Enouri Saad S, Kerr Carolyn L, McDonell Wayne N, Dyson Doris H
Department of Clinical Studies, Ontario Veterinary College, University of Guelph, Guelph, ON N1H 2W1, Canada.
Am J Vet Res. 2008 May;69(5):586-95. doi: 10.2460/ajvr.69.5.586.
OBJECTIVE: To evaluate the cardiopulmonary effects of anesthetic induction with thiopental, propofol, or ketamine hydrochloride and diazepam in dogs sedated with medetomidine and hydromorphone. ANIMALS: 6 healthy adult dogs. PROCEDURES: Dogs received 3 induction regimens in a randomized crossover study. Twenty minutes after sedation with medetomidine (10 microg/kg, IV) and hydromorphone (0.05 mg/kg, IV), anesthesia was induced with ketamine-diazepam, propofol, or thiopental and then maintained with isoflurane in oxygen. Measurements were obtained prior to sedation (baseline), 10 minutes after administration of preanesthetic medications, after induction before receiving oxygen, and after the start of isoflurane-oxygen administration. RESULTS: Doses required for induction were 1.25 mg of ketamine/kg with 0.0625 mg of diazepam/kg, 1 mg of propofol/kg, and 2.5 mg of thiopental/kg. After administration of preanesthetic medications, heart rate (HR), cardiac index, and PaO(2) values were significantly lower and mean arterial blood pressure, central venous pressure, and PaCO(2) values were significantly higher than baseline values for all regimens. After induction of anesthesia, compared with postsedation values, HR was greater for ketamine-diazepam and thiopental regimens, whereas PaCO(2) tension was greater and stroke index values were lower for all regimens. After induction, PaO(2) values were significantly lower and HR and cardiac index values significantly higher for the ketamine-diazepam regimen, compared with values for the propofol and thiopental regimens. CONCLUSIONS AND CLINICAL RELEVANCE: Medetomidine and hydromorphone caused dramatic hemodynamic alterations, and at the doses used, the 3 induction regimens did not induce important additional cardiovascular alterations. However, administration of supplemental oxygen is recommended.
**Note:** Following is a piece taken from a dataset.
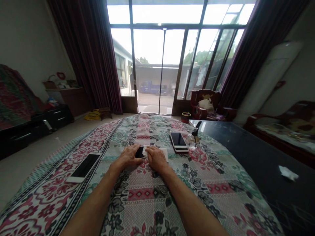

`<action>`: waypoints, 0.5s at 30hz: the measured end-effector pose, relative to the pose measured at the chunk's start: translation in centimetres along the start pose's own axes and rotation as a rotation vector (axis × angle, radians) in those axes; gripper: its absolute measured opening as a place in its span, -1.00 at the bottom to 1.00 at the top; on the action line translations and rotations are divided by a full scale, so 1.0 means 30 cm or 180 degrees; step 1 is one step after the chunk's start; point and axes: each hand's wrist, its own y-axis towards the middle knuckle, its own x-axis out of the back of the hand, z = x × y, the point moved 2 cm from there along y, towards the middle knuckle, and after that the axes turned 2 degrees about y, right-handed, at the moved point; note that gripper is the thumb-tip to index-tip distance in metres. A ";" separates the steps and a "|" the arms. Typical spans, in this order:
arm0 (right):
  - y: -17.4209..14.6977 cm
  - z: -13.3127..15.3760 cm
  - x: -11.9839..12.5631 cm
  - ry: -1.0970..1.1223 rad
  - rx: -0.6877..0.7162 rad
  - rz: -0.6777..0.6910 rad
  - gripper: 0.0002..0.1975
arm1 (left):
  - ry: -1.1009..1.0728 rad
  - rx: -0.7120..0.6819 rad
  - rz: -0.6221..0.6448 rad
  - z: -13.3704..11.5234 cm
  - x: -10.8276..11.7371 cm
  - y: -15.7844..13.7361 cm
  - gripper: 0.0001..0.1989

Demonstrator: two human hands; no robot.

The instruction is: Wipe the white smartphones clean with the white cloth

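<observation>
A phone with a dark screen [140,152] lies flat on the flowered cloth, sideways between my two hands. My left hand [128,155] grips its left end, with the thumb along the near edge. Over the phone's right part, my right hand [156,159] presses a white tissue [144,151] against the screen, fingers closed on it. White material [164,153] also shows beyond my right hand; whether it is tissue or the phone's end, I cannot tell. My hands cover much of the phone.
A white phone [85,167] lies at the left. Right of my hands are stacked phones or tablets [178,140] and a clear spray bottle with a black nozzle [195,134]. A crumpled tissue [288,173] rests on the dark table [246,154]. Glass doors stand beyond.
</observation>
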 end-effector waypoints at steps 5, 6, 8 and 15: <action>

目的:评估在接受美托咪定和氢吗啡酮镇静的犬中,硫喷妥钠、丙泊酚或氯胺酮与地西泮进行麻醉诱导对心肺的影响。 动物:6只健康成年犬。 方法:在一项随机交叉研究中,犬接受3种诱导方案。在用美托咪定(10微克/千克,静脉注射)和氢吗啡酮(0.05毫克/千克,静脉注射)镇静20分钟后,分别用氯胺酮-地西泮、丙泊酚或硫喷妥钠进行麻醉诱导,然后用异氟醚维持在氧气中。在镇静前(基线)、给予麻醉前用药后10分钟、诱导后吸氧前以及异氟醚-氧气给药开始后进行测量。 结果:诱导所需剂量分别为氯胺酮1.25毫克/千克加地西泮0.0625毫克/千克、丙泊酚1毫克/千克和硫喷妥钠2.5毫克/千克。给予麻醉前用药后,所有方案的心率(HR)、心脏指数和动脉血氧分压(PaO₂)值均显著低于基线值,而平均动脉血压、中心静脉压和动脉血二氧化碳分压(PaCO₂)值均显著高于基线值。麻醉诱导后,与镇静后值相比,氯胺酮-地西泮和硫喷妥钠方案的HR更高,而所有方案的PaCO₂张力更高且每搏指数值更低。诱导后,与丙泊酚和硫喷妥钠方案相比,氯胺酮-地西泮方案的PaO₂值显著更低,HR和心脏指数值显著更高。 结论及临床意义:美托咪定和氢吗啡酮引起显著的血流动力学改变,在所使用的剂量下,3种诱导方案未引起重要的额外心血管改变。然而,建议补充氧气。